In the House, Representative Grace Meng, Democrat of New York, has introduced two related bills. One aims to make periods more affordable, in part by allowing employees to use flexible spending accounts to buy pads and tampons, and requiring companies with more than 100 employees to provide them. The other would require manufacturers to disclose ingredients in such products.
In the last two years, New York, Illinois, Florida and Connecticut have abolished sales tax on menstrual products. That brings the number of states that tax such products to 36 — and lawmakers in two dozen of those states have introduced bills to nix the tax.
There are similar efforts underway around the world, including in Britain, where the campaign to “ax the tax” got caught up in the Brexit debate. Laura Coryton, a young British activist, started a petition called “Stop Taxing Periods” in 2014 that amassed over 300,000 signatures.

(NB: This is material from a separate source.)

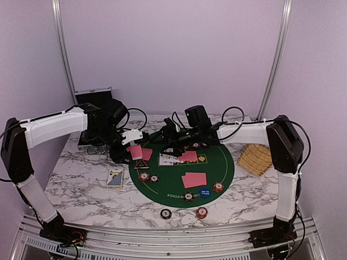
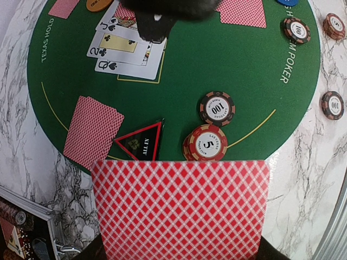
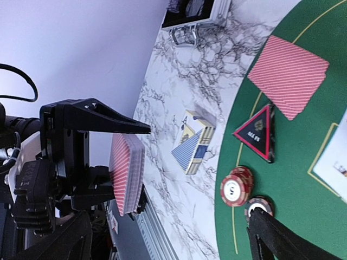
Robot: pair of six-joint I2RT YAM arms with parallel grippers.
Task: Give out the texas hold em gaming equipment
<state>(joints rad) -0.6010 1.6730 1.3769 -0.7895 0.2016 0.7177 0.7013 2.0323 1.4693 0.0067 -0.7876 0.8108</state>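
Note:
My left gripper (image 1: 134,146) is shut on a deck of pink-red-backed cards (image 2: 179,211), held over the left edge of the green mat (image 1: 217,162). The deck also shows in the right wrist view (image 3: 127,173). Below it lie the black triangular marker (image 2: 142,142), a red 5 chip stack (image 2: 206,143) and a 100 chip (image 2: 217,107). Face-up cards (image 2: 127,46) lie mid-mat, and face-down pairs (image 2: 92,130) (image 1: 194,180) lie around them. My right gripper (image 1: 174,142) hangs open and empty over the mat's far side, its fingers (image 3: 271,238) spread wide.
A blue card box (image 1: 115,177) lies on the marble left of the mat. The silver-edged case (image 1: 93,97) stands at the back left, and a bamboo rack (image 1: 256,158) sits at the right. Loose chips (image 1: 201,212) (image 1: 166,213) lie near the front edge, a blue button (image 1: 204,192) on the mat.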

But lawmakers were unable to repeal the tax because of European Union rules, and it became a rallying point for the pro-Brexit camp. Lawmakers have pledged to abolish the tax once Brexit is complete. Until then, taxes from menstrual products are being put into a special fund for women’s health.
Canada also abolished sales tax on menstrual products in 2015, and an Australian push to do the same made progress this year.
Kenya and Uganda abolished sales tax on menstrual hygiene products, while Zimbabwe subsidizes local manufacturers. The Kenyan government also provides funding for pads in schools.